## ASSIGNED TASK
Write only how many lines in this data include "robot".

________________

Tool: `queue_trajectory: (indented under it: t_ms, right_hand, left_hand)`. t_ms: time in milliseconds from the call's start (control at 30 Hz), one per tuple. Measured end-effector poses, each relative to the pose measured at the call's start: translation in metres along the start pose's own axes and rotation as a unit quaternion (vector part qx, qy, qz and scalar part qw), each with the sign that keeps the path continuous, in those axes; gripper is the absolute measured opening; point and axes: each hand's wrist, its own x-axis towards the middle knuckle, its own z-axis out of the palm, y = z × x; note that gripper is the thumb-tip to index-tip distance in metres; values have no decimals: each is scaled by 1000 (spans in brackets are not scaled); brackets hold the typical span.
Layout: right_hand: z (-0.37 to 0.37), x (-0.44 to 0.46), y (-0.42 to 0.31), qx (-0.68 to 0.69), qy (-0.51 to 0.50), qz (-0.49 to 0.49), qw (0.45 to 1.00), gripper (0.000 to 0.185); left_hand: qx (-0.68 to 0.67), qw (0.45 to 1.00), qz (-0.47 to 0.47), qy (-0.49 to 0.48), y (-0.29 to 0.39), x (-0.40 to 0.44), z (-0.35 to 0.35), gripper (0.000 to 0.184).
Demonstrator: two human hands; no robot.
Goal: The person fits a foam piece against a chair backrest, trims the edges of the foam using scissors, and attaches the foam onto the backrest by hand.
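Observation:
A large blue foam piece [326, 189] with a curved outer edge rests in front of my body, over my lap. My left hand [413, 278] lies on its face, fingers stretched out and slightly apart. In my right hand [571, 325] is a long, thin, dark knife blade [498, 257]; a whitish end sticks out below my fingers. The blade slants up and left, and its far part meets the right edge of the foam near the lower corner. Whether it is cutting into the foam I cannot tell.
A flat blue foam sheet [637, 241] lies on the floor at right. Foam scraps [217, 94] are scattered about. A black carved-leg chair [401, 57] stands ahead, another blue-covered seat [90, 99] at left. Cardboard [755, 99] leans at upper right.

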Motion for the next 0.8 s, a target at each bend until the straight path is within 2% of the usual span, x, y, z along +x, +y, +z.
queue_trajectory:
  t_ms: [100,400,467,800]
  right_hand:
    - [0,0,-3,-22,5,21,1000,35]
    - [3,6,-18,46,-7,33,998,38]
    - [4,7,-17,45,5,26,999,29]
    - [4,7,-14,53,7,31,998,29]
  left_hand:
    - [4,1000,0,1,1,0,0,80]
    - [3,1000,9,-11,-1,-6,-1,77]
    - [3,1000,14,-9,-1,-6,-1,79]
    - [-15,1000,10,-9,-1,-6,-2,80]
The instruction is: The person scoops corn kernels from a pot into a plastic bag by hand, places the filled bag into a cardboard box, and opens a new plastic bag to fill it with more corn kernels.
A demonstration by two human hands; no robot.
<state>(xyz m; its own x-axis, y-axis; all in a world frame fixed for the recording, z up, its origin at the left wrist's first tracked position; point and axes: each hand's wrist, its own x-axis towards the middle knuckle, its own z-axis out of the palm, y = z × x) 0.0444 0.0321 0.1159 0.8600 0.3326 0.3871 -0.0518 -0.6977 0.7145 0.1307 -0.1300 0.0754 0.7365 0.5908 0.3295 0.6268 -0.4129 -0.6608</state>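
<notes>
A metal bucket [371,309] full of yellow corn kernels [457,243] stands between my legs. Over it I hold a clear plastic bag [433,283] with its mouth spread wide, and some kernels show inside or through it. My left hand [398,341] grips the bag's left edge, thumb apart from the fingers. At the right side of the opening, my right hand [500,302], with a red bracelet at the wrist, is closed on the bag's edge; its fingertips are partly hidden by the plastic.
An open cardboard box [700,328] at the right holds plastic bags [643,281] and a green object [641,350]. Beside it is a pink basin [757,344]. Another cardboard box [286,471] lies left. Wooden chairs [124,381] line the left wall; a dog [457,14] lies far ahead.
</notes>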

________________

## ANSWER BELOW
2